Print

Print


Paul Bennett wrote:

> On Fri, 30 Apr 2004 17:38:02 -0700, Garth Wallace <[log in to unmask]>
> wrote:
>
>> Paul Bennett wrote:
>>
>>> It's only a small subset of Unicode that gets mangled, rather than every
>>> character (we've seen it on the Georgian alphabet, notably), at least
>>> with
>>> UTF-8. UTF-8 is not merely raw Unicode, but rather a set of multi-byte
>>> codes, only some of which lie within the deadly 128-150 range.
>>
>>
>> Ah, so it's only the Unicode characters that contain bytes matching
>> ASCII control characters with the 8th bit set that get mangled. Okay.
>
>
> Not Unicode characters. UTF-8 strings, which are not the same thing. A
> UTF-8 string can be one or more bytes long (bytes which are kinda supposed
> to be "safe" bytes to pass), and resolves mathematically to a single
> Unicode character. See my example below.

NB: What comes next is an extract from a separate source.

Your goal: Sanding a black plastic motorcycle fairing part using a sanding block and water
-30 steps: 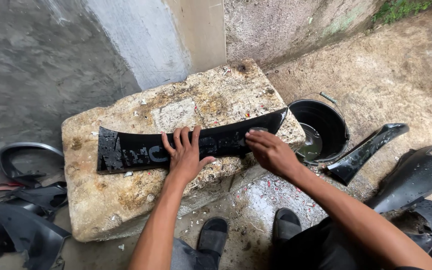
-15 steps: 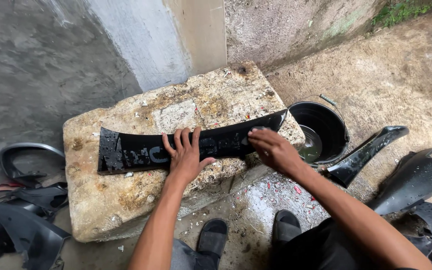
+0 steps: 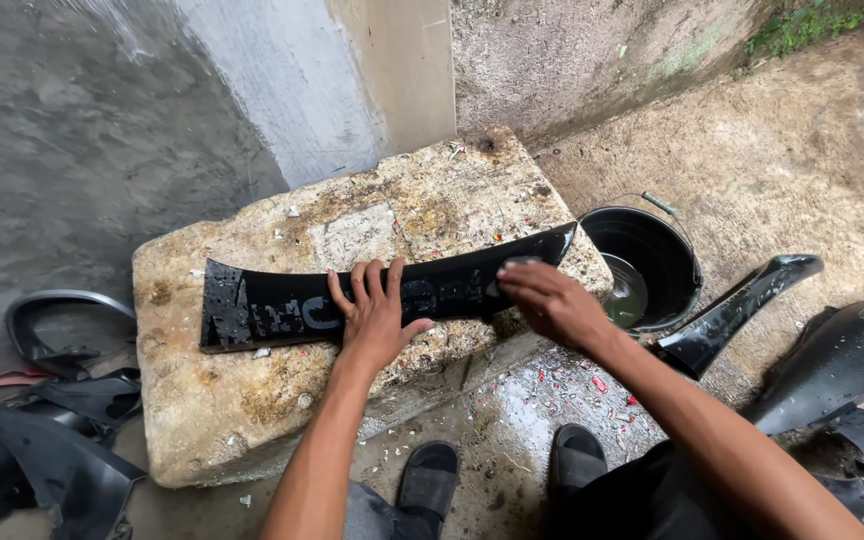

I was using "character" to mean a sequence of bytes corresponding to an
abstract Unicode character. I do understand how Unicode works.

>>> Should anyone post in pure UTF-16, I imagine the problem might manifest
>>> itself more often, especially if they use the right (or wrong?) Unicode
>>> pages.
>>
>>
>> Yeah, UTF-16 interpreted as ASCII would be chock-full of nulls.
>
> Nulls that any sensible software[*] would simply either skip or print as a
> non-spacing space.

*Really* sensible software wouldn't be treating UTF-16 as ASCII. :P But
yeah.